Diary était-elle prête ? Oui, dira-t-elle, grâce à sa capacité d’observation pour pouvoir ensuite agir et s’adapter. « Mon intégration n’était pas facile, confie-t-elle. Je n’aime pas me mêler à la foule. Prendre un peu de distance pour ne pas avoir de surprises », confie-t-elle.
Inquiétude rapidement dissipée, Diary s’attaque comme elle l’a toujours fait à ses activités pédagogiques. «Je suis certes dans un lycée scientifique, mais je ne me focalise sur aucune matière. Je travaille sur tous les enseignements. Je me suis vite adaptée. J’ai essayé de suivre le rythme des professeurs. La méthode de travail était rude. J’avais cet avantage de pouvoir m’adapter rapidement ».

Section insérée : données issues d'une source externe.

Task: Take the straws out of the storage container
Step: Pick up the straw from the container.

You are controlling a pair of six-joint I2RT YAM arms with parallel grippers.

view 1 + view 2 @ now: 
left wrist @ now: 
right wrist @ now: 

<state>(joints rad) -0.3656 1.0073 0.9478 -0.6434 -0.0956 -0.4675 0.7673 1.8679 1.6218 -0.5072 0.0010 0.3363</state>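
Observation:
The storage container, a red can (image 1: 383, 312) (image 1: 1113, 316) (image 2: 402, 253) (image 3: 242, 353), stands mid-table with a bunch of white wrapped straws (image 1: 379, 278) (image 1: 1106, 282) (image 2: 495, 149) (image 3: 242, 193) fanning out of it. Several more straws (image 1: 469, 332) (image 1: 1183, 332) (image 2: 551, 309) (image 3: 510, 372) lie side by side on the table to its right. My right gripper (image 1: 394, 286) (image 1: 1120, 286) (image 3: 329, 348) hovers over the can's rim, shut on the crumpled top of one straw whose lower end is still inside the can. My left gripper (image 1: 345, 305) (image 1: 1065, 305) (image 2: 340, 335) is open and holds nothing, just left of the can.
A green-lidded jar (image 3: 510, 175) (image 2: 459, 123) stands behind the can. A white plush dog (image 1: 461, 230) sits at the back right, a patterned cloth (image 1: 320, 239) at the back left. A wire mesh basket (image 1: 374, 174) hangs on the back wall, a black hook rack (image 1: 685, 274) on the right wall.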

Une persévérance qui a porté ses fruits, un prix, puisque le nom de Diary Sow est désormais inscrit en lettres d’or dans les annales du prestigieux concours général du Sénégal : c’est la meilleure élève de l’édition 2018, pour avoir remporté le 1er Prix Citoyenneté et Droits de l’Homme (16 sur 20), le 2ème Prix en Sciences de la Vie et de la Terre (15 sur 20), le 2ème Accessit de Sciences physiques (16 sur 20) et enfin le 2ème Accessit de Mathématiques (12,75 sur 20). S’y attendait-elle ? La réponse est surprenante. L’humilité est passée par là. Elle explique : « Je ne m’attendais pas franchement à être la meilleure élève de l’édition 2018. Mais, nous avions la conviction de remporter des prix. Nous avons bossé pour ne pas décevoir, surtout dans un lycée d’excellence. Je suis flattée de m’être distinguée au Concours général ».

ROMAN SUR LA SOCIETE SENEGALAISE

Médecin, pilote, avocate…Diary ne fait pour l’instant pas de fixation sur son futur job : elle veut surtout valoriser son potentiel, ses connaissances. «Je suis scientifique mais j’envisage de mettre à profit mes connaissances sur les filières scientifiques », dit Diary, qui consacre une partie de son temps libre à rédiger cet ouvrage qu’elle va bientôt rendre public : un roman sur la société sénégalaise fondée sur son expérience personnelle. « C’est une jeune fille qui va raconter son histoire. Elle va partir de ses défauts à elle pour analyser la société sénégalaise », explique Diary.
Qui a bien pu lui exprimer ce goût de l’écriture ? Marc Levy. C’est un romancier français qui a un regard différent du monde avec une « sérénité sur la vie », témoigne Diary.
A côté de la littérature, Diary s’intéresse aussi à la génétique. « Il me semble que c’est un domaine qui touche pratiquement, entre autres, à la science, les mathématiques. J’aime aller vers de nouvelles choses », dira Diary.

LES RESEAUX SOCIAUX, UNE PERTE DE TEMPS

Diary Sow est aussi un des rares potaches à ne pas utiliser les réseaux sociaux. Ni Facebook, ni Twitter, ni WhatsApp…Contrairement aux jeunes gens de son âge, Diary n’est pas fan. Pourquoi pas ? Sa réponse est sans ambages : c’est une perte de temps. « Ce sont des futilités. Je préfère faire autre chose que d’aller sur les réseaux sociaux. Je consacre mon temps à faire des recherches sur des questions que je pose à longueur de journée.